Search string "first": state how many lines in the material below contain it, and nothing else.

──────── Stored data

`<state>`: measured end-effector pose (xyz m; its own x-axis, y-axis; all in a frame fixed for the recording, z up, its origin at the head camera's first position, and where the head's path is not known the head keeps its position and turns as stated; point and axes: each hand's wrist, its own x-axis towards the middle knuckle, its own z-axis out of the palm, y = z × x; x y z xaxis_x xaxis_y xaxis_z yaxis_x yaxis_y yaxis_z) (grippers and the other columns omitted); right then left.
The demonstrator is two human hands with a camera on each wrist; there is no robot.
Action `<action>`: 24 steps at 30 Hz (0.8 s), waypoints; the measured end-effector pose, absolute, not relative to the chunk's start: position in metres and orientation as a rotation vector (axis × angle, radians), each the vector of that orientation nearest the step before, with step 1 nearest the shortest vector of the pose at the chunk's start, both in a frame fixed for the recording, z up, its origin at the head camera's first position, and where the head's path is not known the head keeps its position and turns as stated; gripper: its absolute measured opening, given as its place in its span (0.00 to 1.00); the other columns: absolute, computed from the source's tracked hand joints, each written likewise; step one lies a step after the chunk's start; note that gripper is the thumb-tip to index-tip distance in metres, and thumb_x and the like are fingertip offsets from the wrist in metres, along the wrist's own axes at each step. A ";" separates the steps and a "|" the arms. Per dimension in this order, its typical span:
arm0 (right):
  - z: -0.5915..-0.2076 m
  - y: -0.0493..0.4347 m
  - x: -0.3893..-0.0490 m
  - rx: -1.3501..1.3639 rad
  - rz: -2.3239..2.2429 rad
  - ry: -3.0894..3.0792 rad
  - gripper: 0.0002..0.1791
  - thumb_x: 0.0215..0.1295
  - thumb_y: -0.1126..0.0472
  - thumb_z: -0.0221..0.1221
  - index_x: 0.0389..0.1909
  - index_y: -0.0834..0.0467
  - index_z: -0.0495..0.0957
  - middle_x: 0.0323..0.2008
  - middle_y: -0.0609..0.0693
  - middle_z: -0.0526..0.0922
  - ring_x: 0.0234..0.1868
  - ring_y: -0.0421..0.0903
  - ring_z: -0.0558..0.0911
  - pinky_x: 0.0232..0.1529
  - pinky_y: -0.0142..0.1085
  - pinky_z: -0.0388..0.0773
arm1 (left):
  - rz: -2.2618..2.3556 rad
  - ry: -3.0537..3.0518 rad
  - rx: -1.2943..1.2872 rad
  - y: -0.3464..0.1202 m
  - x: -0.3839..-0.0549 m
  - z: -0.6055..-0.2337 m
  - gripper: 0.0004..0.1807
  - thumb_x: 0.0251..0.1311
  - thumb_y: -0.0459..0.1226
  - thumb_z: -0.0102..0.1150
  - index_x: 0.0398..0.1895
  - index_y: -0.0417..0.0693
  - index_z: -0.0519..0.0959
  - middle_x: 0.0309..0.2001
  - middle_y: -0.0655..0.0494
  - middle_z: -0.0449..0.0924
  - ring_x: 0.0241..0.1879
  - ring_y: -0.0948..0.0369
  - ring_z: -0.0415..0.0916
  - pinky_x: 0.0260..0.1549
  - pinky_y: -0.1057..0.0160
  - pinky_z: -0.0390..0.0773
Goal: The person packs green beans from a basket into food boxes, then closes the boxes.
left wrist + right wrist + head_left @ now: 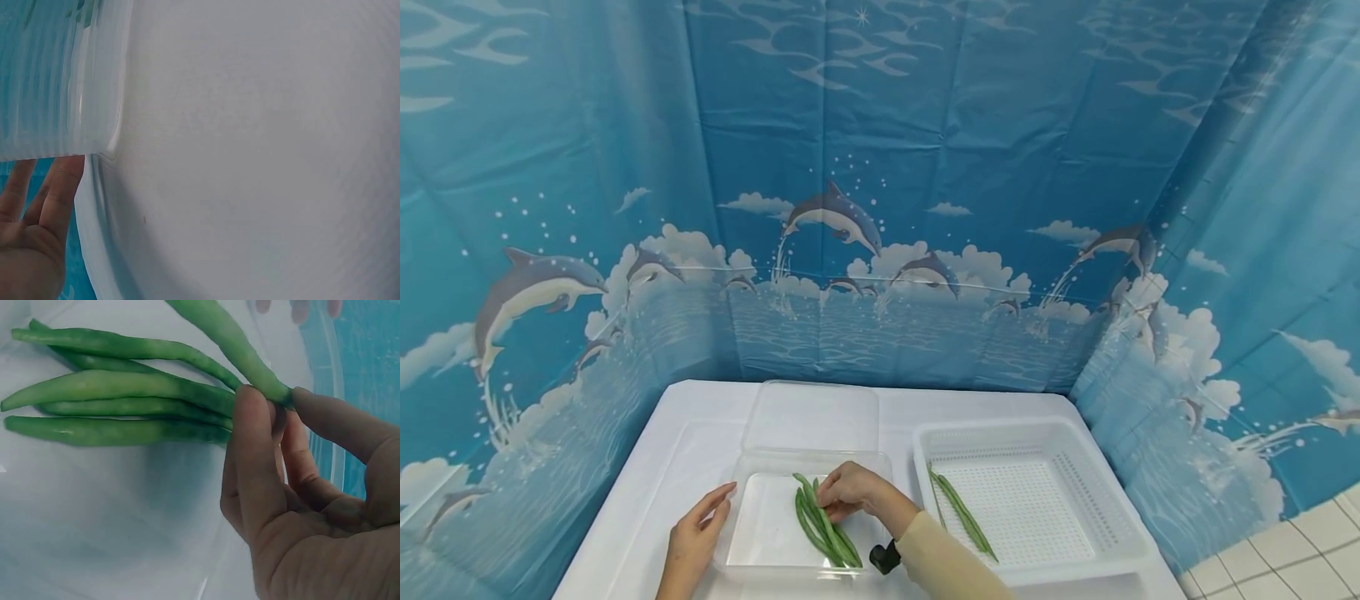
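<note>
My right hand (853, 490) is over the clear plastic container (763, 525), among the green beans. In the right wrist view, its thumb and fingertips pinch the end of one green bean (234, 344). Several other green beans (119, 431) lie side by side on the container's floor, some tips hidden behind the fingers. My left hand (696, 537) is beside the container's left wall, its fingers spread and relaxed. In the left wrist view, those fingers (59, 194) reach up to the container's edge, with the fingertips hidden behind it.
A white perforated basket (1116, 500) stands on the right of the table, with a few green beans (966, 512) along its left side. Behind the container lies a clear lid (812, 417). White cloth (692, 408) covers the table, and a dolphin-print curtain (887, 333) surrounds it.
</note>
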<state>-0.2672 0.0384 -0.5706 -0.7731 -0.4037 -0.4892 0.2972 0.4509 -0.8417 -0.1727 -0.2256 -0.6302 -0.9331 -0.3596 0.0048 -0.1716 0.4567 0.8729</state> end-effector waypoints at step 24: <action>-0.580 0.039 -0.268 -0.056 -1.279 2.098 0.04 0.63 0.77 0.66 0.36 0.69 0.87 0.20 0.50 0.81 0.19 0.38 0.79 0.31 0.36 0.92 | -1.494 -2.533 0.473 -0.226 -0.172 -0.629 0.21 0.80 0.44 0.56 0.69 0.48 0.79 0.72 0.44 0.77 0.74 0.38 0.71 0.68 0.35 0.77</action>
<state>-0.2684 0.0385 -0.5797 -0.7745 -0.3635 -0.5178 0.2939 0.5181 -0.8033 -0.1725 -0.2259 -0.6291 -0.9368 -0.3493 -0.0205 -0.1869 0.4501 0.8732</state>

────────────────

= Solution to the exercise =
2